Go over the data and copy out each line with "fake" in it.

Entries taken from a collection
Start of Block

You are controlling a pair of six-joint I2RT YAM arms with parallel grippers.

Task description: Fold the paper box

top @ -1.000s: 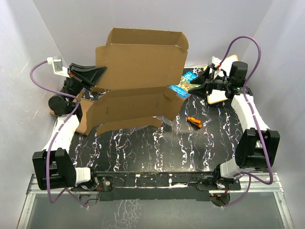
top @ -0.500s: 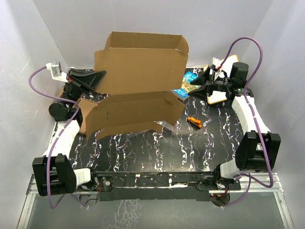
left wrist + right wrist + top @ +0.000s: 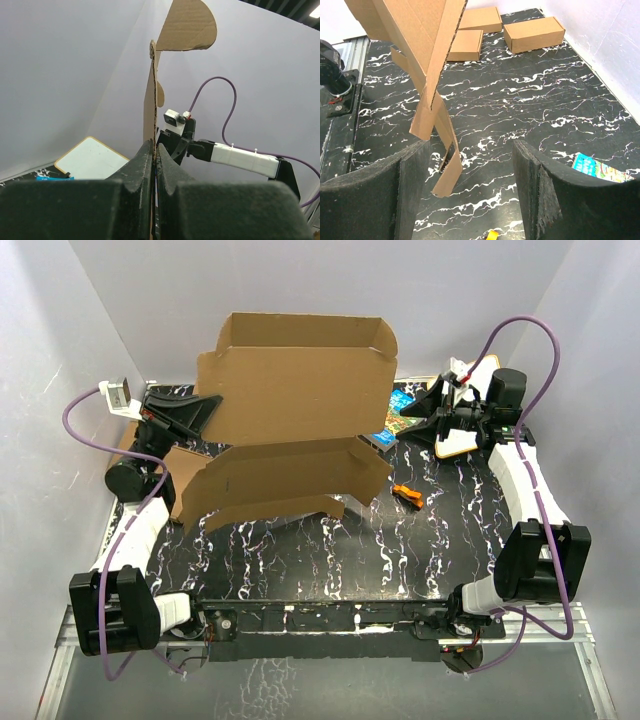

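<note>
A large die-cut brown paper box [image 3: 295,380] is held up off a black, white-veined table [image 3: 330,550], its broad panels standing almost upright and its flaps hanging loose. The left gripper [image 3: 205,406] has its two dark fingers [image 3: 135,175] pressed together on the sheet's thin corrugated edge. In the left wrist view the cardboard rises straight up from between the fingertips to a rounded tab high above them. Beyond those fingers and slightly to their right is the other arm with its purple cable, and low to their left is a corner of a whiteboard [image 3: 92,157]. The right gripper [image 3: 470,150] has its padded fingers [image 3: 412,185] spread wide apart with nothing between them. It is near the sheet's right end but clear of it. From the right wrist view the box hangs ahead of and above the left-hand finger. A narrow curled strip of it drops toward the table just in front of the gap between the fingers, and it is unclear whether it touches down. Farther ahead of these fingers, at the far side of the table, lie three small folded boxes [image 3: 530,34]. A blue book [image 3: 597,167] lies flat just outside the right-hand finger, and a bit of an orange object [image 3: 492,234] shows on the table below the gap.
</note>
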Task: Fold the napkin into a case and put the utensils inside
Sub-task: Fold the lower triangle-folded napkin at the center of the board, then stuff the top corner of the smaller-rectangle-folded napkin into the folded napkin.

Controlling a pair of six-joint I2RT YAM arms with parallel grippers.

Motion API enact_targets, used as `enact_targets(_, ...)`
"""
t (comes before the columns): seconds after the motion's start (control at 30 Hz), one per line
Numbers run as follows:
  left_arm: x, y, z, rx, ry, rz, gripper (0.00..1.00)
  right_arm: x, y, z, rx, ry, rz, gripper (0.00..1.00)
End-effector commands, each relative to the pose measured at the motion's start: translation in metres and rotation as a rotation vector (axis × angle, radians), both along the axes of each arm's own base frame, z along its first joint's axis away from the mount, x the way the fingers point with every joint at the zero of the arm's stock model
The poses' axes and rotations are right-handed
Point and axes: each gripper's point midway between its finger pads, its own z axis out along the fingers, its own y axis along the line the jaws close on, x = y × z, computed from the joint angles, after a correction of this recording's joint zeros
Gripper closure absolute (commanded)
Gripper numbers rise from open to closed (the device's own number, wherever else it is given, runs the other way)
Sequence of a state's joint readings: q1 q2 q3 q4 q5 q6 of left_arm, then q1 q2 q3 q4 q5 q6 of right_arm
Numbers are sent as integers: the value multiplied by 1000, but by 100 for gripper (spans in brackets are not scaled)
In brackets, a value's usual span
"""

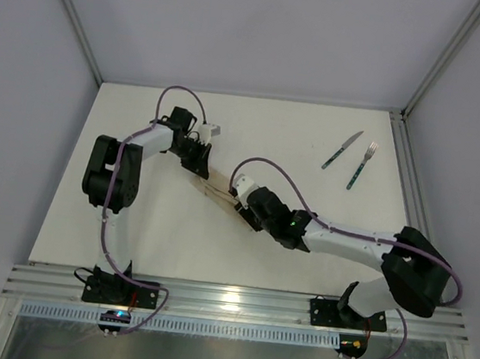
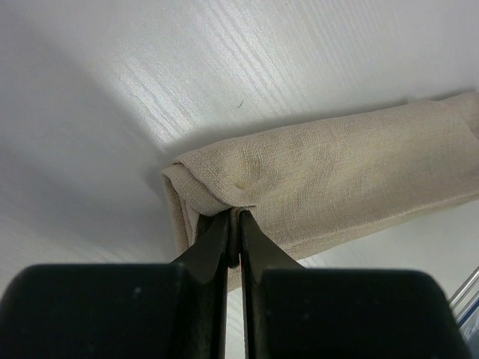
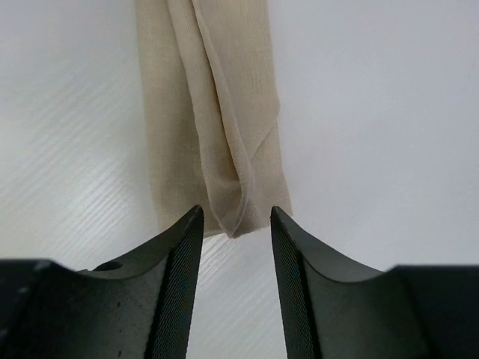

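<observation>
From above, the white table stands between grey walls. The knife and the fork lie side by side near its far right corner, well apart from both arms, with bare table around them. The left arm is folded, the right arm reaches to the left, and the narrow folded napkin lies between them.

In the left wrist view, the left tool is closed and pinches the napkin's end.

In the right wrist view, the right tool stands wide open. The napkin's other end lies between its fingers, not gripped.
</observation>
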State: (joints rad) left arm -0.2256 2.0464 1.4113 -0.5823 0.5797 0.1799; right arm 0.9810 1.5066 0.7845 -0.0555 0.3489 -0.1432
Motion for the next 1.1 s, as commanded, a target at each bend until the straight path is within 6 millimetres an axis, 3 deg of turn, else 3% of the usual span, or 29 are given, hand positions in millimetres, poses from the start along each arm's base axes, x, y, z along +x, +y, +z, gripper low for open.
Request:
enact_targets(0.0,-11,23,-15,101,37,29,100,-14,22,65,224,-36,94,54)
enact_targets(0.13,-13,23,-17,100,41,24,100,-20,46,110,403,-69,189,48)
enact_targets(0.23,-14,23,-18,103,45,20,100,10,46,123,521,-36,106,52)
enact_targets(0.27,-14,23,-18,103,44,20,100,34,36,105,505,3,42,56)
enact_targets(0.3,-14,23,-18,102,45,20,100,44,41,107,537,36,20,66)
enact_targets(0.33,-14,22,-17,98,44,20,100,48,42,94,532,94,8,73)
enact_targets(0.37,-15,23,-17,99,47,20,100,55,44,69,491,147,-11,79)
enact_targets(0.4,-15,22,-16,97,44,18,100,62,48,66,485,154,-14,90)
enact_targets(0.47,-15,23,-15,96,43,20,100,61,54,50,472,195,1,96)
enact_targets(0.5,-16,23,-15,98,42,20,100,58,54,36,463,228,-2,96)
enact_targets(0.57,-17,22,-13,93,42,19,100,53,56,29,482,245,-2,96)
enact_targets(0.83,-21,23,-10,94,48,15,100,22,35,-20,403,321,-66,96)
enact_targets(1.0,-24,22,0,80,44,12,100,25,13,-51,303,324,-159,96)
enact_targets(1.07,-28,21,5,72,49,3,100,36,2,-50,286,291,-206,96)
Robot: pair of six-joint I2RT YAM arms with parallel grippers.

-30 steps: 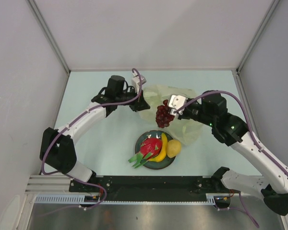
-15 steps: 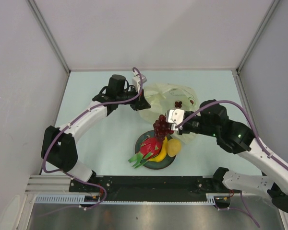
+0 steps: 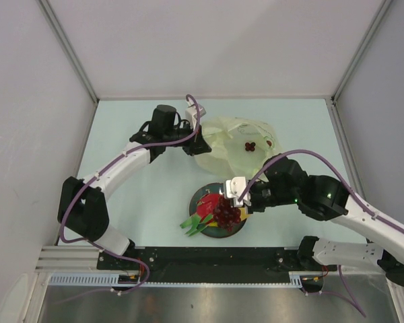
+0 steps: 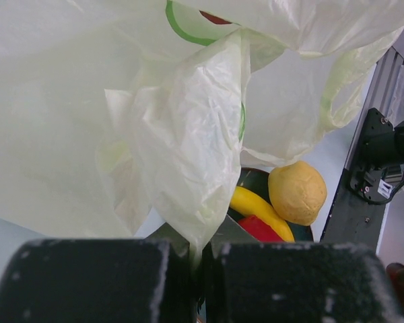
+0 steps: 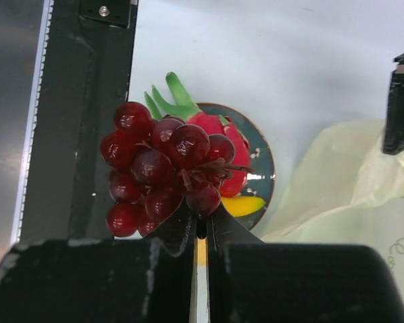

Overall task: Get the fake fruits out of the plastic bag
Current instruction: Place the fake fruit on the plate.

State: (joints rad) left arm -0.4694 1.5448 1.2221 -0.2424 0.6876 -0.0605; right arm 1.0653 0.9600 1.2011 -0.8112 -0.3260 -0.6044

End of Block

Exercise output
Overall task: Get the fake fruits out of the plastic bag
Current instruction: Place the fake fruit on the plate.

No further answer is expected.